The Webcomic Overlook #219: Wizard School


I’ve read somewhere — perhaps on a Snapple cap — that to really put together a good satire, you sorta have to be half in love with material you’re making fun of. Makes sense. If you lack the in-depth knowledge it takes to be a fan, jokes can come off as fairly limp and groanworthy. Like, say, The Big Bang Theory‘s idea of what nerd culture is like.

Harry Potter is one of those properties that has so many odd details that it’s permanently ripe for parody. Now, I’m not a Harry Potter fanatic. I’ve yet to read the last two books, mainly because I was so disappointed by Ms. Rowlings’ awful writing in Order of the Phoenix. However, I’m knowledgeable enough about the world of Hogwarts to enjoy a good Potter parody.

Lev Grossman’s The Magicians, for example, is one of my favorite recent fantasy books, and at its core it’s a Harry Potter parody. Imagine the Harry Potter world, only the teenagers populating it more closely resemble the ones you see hanging around, say, Reddit: nihilistic and self-destructive and witheringly snarky… but at the core, really very scared. Grossman used the Potter foundation to create another fully self-realized fantasy world.

Harry Potter parody fiction lives on in webcomics as well with Wizard School, written by Kevin Kneupper and illustrated by Robert Rath. It’s not as good as The Magicians. Mainly because I have five words for you that should send chills down your very spine:

Rayne Summers IS Harry Potter.

Screen Shot 2013-01-13 at 3.14.52 PM

Not literally, of course. While our hero isn’t the actual, factual Rayne Summers, I wouldn’t be surprised if the two shared the same Briggs Meyers score. And hair stylist. Our protagonist, Russell Graham, is a phenomenally successful business guy. He’s also a dick. He makes people bad because he can. He’s a womanizer who can’t speak two likes without referring to his genitals. And he flashes around a big old poo-eating grin that makes you slap him upside the head early and often.
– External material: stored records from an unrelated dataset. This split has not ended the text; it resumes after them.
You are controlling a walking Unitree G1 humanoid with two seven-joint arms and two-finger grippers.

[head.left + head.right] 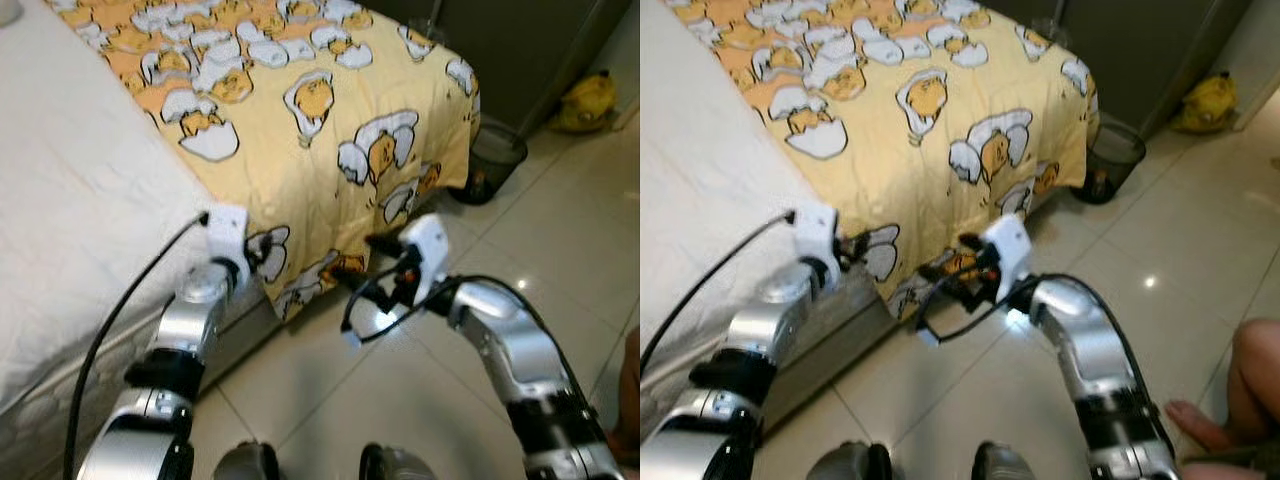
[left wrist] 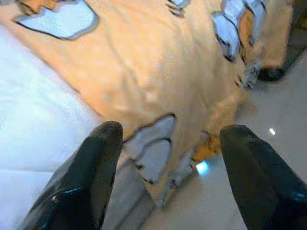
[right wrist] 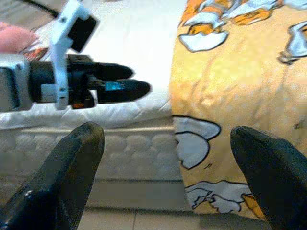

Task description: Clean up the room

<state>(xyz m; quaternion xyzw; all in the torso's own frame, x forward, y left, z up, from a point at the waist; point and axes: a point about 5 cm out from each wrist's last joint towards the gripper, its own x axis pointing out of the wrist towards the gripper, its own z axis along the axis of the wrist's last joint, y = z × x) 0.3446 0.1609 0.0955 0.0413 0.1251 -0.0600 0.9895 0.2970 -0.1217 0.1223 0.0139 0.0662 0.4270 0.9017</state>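
Bedding is the item I take to be in hand: the yellow blanket (image 1: 300, 110) with egg cartoon prints lies crooked over the bed (image 1: 70, 200), covering its far end and drooping off the side edge and the foot corner toward the tiled floor (image 1: 560, 250), while the white mattress surface nearer me is bare. I hold both arms raised at the bed's side edge. The left gripper (image 2: 165, 143) has its fingers spread wide apart and empty, aimed at the blanket's hanging hem just beside the mattress edge. The right gripper (image 3: 168, 158) is likewise spread apart and holds nothing, facing the same hem from the floor side. I judge the tidying barely begun: the blanket is not yet grasped, straightened or folded. A dark mesh bin (image 1: 492, 158) stands on the floor past the foot corner, with a yellow object (image 1: 588, 100) farther off by the wall. A person's limb (image 1: 1240, 400) shows at the floor's near edge.
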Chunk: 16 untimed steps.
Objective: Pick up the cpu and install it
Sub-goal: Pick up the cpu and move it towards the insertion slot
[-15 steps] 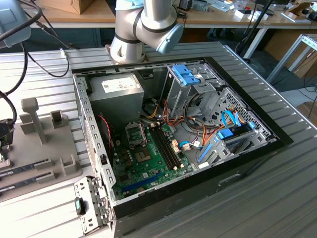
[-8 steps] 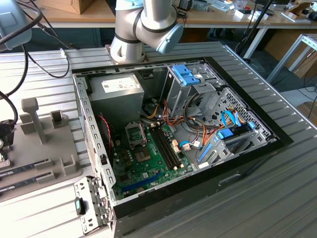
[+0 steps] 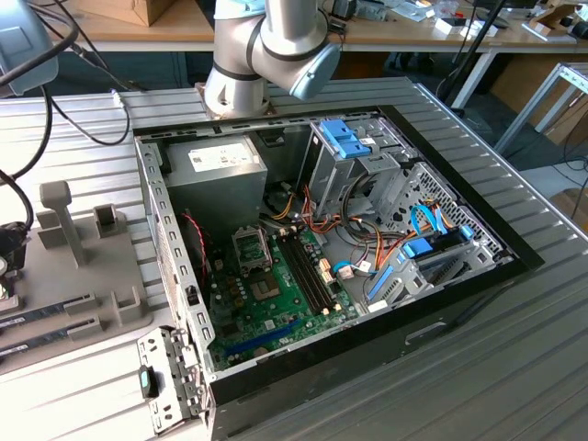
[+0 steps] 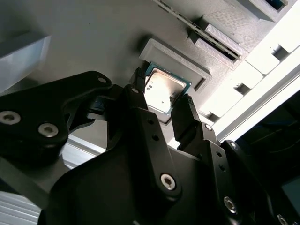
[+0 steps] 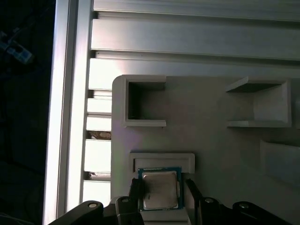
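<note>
The cpu [image 5: 160,189] is a small square chip with a silvery top and a green edge. It lies at a shallow grey holder [image 5: 162,158] on a light grey fixture plate. In both wrist views my gripper [image 5: 162,191] straddles it, one black finger [image 5: 135,191] on each side, pressed against opposite edges. In the second wrist view the cpu [image 4: 163,89] gleams between the same fingers [image 4: 186,110], over its holder [image 4: 180,58]. In the exterior view the open computer case [image 3: 459,220] holds the green motherboard [image 3: 276,303] with its square socket [image 3: 250,246].
The arm's grey joints [image 3: 266,46] stand at the case's far edge. A grey fixture [image 3: 73,266] with memory sticks lies at the exterior view's left. Empty pockets [image 5: 145,103] sit beyond the holder. Cables and drive cages [image 3: 354,156] crowd the case.
</note>
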Available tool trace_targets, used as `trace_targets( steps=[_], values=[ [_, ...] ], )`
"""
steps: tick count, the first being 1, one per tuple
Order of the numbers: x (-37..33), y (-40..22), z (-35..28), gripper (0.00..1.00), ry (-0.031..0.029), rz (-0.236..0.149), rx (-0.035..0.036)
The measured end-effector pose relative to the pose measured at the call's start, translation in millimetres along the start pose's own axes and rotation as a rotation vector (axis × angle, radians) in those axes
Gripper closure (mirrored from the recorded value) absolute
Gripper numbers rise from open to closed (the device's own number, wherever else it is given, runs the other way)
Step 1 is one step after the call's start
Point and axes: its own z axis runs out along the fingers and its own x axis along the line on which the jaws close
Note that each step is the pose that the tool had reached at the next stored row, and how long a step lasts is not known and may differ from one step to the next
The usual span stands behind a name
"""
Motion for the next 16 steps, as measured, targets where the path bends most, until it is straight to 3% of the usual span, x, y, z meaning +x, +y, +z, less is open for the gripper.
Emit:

Much of that grin, fortunately, disappears when Russell is whisked away to Bumblebane’s Magical Academy of Wizarding Arts.

Wizard School opens with Harry and Hermoine — or their non-union equivalents — getting iced by an off-brand Lord Voldemort. I’m never a fan of beginnings like this in parody materials by the way. It almost sets up expectations wy too high, as if the originals are clearly the inferior product to the raw world-weariness of the Wizard School brand. Anyway, Harry and Hermoine find out too late that hokey religions and ancient weapons are no match for a good hand gun at your side.

In order to further his wicked plan of screwing with the good guys, the villains So, to totally screw with the good guys, the villains decide to mark an off-brand Rayne Summers named Russell Graham with the thing that marks all heroes of destiny: a lightning star tattoo. If the heroes follow him and crown him as their Chosen One, they’re doomed to fail, as the logic goes.

Screen Shot 2013-01-13 at 3.16.14 PM

So that’s basically that’s the comic’s one joke. Harry Potter has been replaced by a cynical, middle-aged man — something that the regular cast don’t really question, which is part of the joke. He’s trapped in a world where the whimsy and magic just go over his head. Draco Malfoy thinks he’s such a badass? Pffff. Let’s see how tough the little pisher is when you burn his forehead with a cigarette butt or stick his head in the toilet. A grown man bullying children. Comedy!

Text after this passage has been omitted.